CVE-2025-11415

Management · Management Multiple Products

A high-severity vulnerability has been discovered in the PHPGurukul Beauty Parlour Management System.

Executive summary

A high-severity vulnerability has been discovered in the PHPGurukul Beauty Parlour Management System. This flaw could allow an unauthenticated remote attacker to access or manipulate sensitive database information, potentially leading to a full system compromise. Organizations using the affected software are exposed to significant risks of data breach and operational disruption.

Vulnerability

The vulnerability is an unauthenticated SQL injection flaw. An attacker can send a specially crafted HTTP request to an unsanitized input parameter within the application, likely on a public-facing page such as the login or search function. By embedding malicious SQL commands in this request, an attacker can bypass input validation and execute arbitrary queries against the backend database, allowing them to read, modify, or delete sensitive data, bypass authentication controls, and potentially escalate privileges.

Business impact

This vulnerability is rated as High severity with a CVSS score of 7.3. Successful exploitation could have a significant negative impact on the business, leading to the compromise of sensitive customer personal identifiable information (PII), appointment schedules, and staff credentials. This could result in a severe data breach, causing reputational damage, regulatory fines, and financial loss. Furthermore, an attacker gaining administrative access could disrupt business operations by altering or deleting critical data within the management system.

Remediation

Immediate Action: The primary and most effective remediation is to apply the security updates provided by the vendor immediately. After patching, organizations should conduct a thorough review of system and application access logs for any signs of compromise or suspicious activity preceding the patch deployment.

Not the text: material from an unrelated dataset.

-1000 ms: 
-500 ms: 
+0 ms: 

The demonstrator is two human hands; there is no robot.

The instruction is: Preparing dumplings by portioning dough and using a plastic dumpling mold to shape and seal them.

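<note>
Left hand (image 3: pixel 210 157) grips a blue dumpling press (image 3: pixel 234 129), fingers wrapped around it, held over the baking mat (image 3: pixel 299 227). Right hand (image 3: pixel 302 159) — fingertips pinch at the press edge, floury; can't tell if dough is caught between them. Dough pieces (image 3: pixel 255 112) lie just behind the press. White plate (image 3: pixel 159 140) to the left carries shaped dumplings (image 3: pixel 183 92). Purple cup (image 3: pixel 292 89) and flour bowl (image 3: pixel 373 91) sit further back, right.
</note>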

Proactive Monitoring: Implement continuous monitoring of web server and database logs. Specifically, look for unusual or malformed SQL queries, a high volume of errors from a single IP address, or requests containing common SQL injection keywords (e.g., UNION, SELECT, SLEEP, '--, OR '1'='1'). Monitor for unexpected changes in user accounts or database tables.

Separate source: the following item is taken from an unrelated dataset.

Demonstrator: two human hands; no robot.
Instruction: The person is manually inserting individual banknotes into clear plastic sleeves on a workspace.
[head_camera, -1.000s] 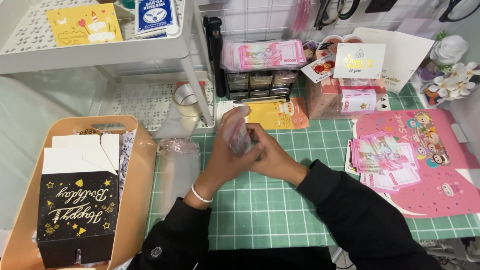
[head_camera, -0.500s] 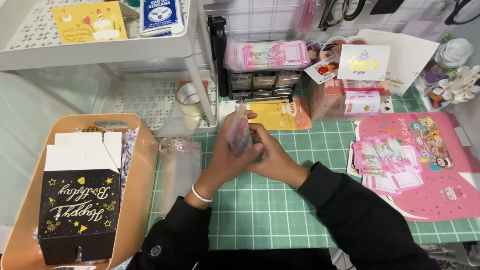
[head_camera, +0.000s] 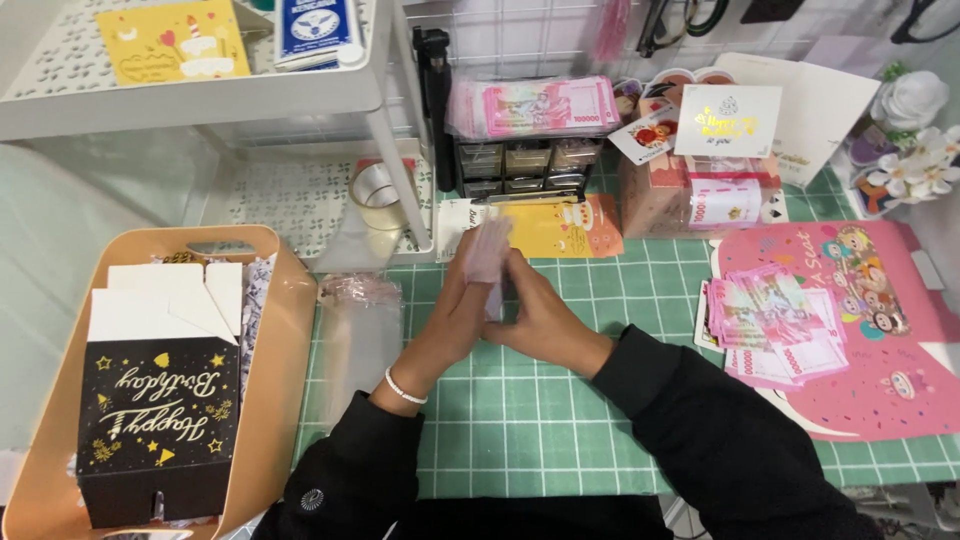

Compensating Controls: If immediate patching is not feasible, implement a Web Application Firewall (WAF) with a robust SQL injection rule set to detect and block malicious requests. Additionally, restrict access to the application's administrative interface to trusted IP addresses and ensure the database user account has the minimum necessary privileges, limiting the potential impact of a successful injection attack.

Exploitation status

Public Exploit Available: false

Analyst recommendation

Given the high severity (CVSS 7.3) and the direct risk to sensitive customer data, it is strongly recommended that organizations prioritize the immediate application of the vendor-supplied security patch for CVE-2025-11415. Although this vulnerability is not currently listed on the CISA KEV catalog, its nature makes it an attractive target for opportunistic attackers. Proactive patching and implementation of the recommended monitoring controls are critical to prevent a potential data breach and protect business operations.